The Adidas Al Rihla () is a ball for association football produced by Adidas. It was the official match ball of the 2022 FIFA World Cup in Qatar. The ball contains a suspended inertial measurement unit inside its bladder that supplies the video assistant referee with instantaneous highly detailed ball movement data. The ball was designed for sustainability, being the first FIFA World Cup official match ball to be produced with environmentally-friendly inks and adhesives.

History 
Adidas unveiled Al Rihla on March 30, 2022. The presentation in Qatar featured former World Cup winners Kaká (Brazil) and Iker Casillas (Spain), as well as  (Saudi Arabia) and Nouf Al Anzi (United Arab Emirates). Al Rihla means The Journey in Arabic. Rihla is also a traditional genre of Arabic literature about journeys, such as the 14th century travelogue of Ibn Battuta, known simply as The Rihla.

To produce Al Rihla commercially, Adidas subcontracted Egyptian company Forward Egypt, a subsidiary of Pakistani company, Forward Sports. For souvenir sale, replicas of Al Rihla were also provided and produced by Adidas, but its production subcontracted to another company in Madiun, Indonesia, Global Way.

FIFA and Qatar Airways partnered with SpaceX on a Falcon 9 mission. On Eutelsat Hotbird 13F mission (launched in October 2022), the first stage B1069.3 included a hosted promotional payload by FIFA, that was a box powered by Starlink containing 2 Adidas Al Rihla balls, that were to be used in 2022 FIFA World Cup in Qatar.

Description 

Al Rihla's membrane is made of twenty seamless, thermally-bonded polyurethane panels. Its "Speedshell" surface is textured with debossed macro and micro patterns, meant to improve the ball's flight stability and swerve. Franziska Loffelmann, a design director at Adidas, describes Al Rihla as "the fastest and most accurate FIFA World Cup ball to date." Independent testing of the ball revealed that it has similar performance characteristics to the predecessor Telstar 18 and Brazuca balls.
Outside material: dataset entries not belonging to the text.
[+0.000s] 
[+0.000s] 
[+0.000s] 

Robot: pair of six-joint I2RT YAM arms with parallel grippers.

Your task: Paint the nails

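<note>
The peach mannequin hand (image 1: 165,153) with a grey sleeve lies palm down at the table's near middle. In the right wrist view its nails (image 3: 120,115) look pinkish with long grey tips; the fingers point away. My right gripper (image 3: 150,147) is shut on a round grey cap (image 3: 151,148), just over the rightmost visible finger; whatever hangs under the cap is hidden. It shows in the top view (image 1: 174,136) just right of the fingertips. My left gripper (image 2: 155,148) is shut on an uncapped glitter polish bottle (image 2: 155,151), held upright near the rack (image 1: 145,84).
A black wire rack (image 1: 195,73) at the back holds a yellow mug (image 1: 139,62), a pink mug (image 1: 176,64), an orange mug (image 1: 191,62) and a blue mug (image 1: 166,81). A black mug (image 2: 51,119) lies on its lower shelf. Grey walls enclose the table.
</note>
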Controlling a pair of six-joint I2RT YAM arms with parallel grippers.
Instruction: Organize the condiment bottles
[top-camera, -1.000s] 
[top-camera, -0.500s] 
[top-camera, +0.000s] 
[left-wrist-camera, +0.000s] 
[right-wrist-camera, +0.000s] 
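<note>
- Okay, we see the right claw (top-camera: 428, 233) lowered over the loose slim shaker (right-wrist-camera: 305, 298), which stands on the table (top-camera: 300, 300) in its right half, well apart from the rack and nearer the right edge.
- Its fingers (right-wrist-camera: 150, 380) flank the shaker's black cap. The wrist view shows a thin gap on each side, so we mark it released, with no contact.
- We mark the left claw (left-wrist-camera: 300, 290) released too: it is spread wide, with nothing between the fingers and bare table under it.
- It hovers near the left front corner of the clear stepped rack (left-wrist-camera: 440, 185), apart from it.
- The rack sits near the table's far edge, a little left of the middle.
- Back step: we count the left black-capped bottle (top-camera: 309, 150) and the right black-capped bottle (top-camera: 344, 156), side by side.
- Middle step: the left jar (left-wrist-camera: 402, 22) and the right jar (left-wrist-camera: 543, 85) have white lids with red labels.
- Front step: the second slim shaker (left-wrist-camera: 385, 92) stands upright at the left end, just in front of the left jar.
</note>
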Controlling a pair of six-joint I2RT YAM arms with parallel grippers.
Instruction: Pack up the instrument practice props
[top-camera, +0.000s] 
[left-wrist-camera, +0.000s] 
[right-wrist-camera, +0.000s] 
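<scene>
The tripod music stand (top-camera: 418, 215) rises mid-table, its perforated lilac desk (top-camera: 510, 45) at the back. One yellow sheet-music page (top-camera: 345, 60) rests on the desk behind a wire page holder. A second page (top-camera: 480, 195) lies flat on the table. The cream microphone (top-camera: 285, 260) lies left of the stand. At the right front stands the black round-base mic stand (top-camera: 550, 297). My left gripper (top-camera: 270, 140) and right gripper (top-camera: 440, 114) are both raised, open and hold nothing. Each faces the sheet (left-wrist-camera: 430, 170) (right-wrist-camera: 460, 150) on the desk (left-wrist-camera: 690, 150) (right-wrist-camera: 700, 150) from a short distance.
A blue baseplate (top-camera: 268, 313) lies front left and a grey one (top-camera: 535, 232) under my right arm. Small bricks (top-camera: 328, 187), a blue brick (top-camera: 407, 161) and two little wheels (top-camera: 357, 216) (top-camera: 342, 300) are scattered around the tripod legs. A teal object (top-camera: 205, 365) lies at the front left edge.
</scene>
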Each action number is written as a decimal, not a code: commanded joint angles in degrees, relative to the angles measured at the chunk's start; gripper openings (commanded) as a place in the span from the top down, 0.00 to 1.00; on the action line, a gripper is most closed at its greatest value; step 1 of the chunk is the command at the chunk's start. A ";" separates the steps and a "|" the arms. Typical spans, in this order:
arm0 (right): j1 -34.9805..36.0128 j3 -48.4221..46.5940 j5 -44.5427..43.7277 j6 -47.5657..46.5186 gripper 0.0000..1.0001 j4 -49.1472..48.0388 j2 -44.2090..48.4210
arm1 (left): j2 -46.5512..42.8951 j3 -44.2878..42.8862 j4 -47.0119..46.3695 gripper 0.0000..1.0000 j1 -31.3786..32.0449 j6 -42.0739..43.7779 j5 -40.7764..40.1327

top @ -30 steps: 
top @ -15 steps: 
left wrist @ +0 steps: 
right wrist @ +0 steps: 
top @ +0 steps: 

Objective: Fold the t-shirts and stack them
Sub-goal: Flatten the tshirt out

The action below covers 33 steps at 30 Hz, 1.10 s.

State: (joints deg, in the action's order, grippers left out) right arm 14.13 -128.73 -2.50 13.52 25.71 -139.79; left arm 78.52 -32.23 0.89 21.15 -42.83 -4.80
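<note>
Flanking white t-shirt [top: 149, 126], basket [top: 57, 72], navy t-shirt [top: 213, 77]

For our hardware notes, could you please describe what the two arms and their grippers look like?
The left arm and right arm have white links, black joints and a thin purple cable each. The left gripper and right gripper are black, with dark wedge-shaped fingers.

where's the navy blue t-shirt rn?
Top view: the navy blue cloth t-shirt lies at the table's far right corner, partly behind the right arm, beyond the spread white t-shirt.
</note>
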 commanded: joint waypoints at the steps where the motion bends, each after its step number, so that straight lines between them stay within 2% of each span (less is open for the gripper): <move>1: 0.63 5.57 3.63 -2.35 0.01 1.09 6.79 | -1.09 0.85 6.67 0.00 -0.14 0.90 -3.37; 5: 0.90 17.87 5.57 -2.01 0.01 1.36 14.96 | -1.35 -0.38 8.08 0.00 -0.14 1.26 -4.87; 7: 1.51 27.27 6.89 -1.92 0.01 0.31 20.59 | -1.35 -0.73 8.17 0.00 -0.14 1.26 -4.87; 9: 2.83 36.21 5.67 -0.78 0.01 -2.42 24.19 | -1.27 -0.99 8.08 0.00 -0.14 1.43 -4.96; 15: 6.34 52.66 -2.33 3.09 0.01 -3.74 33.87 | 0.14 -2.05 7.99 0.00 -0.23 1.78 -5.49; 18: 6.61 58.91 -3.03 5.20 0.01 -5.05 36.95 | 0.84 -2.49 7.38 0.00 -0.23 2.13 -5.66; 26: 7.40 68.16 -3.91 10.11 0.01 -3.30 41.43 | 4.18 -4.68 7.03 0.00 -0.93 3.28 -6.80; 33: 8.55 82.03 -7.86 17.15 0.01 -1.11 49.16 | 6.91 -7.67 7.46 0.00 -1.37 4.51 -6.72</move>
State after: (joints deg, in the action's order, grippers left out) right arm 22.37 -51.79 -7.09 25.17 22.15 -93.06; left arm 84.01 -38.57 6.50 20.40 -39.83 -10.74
The ball also features "connected ball technology," a suspension system inside the ball's bladder with an inertial measurement unit (IMU) at the center to provide the video assistant referee (VAR) with highly accurate ball movement data within seconds. This technology was developed with FIFA and Kinexon based in Munich.

According to FIFA, the visuals are inspired by the culture, architecture, boats and flag of Qatar. The blue, red, and yellow color scheme that is meant to represent the landscape of Qatar.
On the "Pro" version of the ball one can read "Football is..." and all around "teamwork - fair play - collective - responsibility - passion - respect" in six languages: English, Arabic, Mandarin Chinese, French, Spanish, and Esperanto.

Final matches – Al Hilm
The match ball for the 2022 FIFA World Cup Final was announced on 11 December 2022. It is a variation of the Al Rihla named the Adidas Al Hilm (, a reference to "every nation's dream of lifting the FIFA World Cup").
Whilst the technical aspects of the ball are the same, the colour is different from the Al-Rihla balls used in the group stages and preceding knockout games, with a Gold Metallic, maroon, Collegiate Burgundy, and red design, a reference to the national colors of host nation Qatar and the golden colors shared by the Final's venue and the FIFA World Cup Trophy. The Al Hilm was used for the Semi-finals, 3rd position playoff and the final of the World Cup 2022. It is the fifth special ball for FIFA World Cup final matches, after the +Teamgeist Berlin (2006), Jo'bulani (2010), Brazuca final Rio (2014), and Telstar Mechta (2018).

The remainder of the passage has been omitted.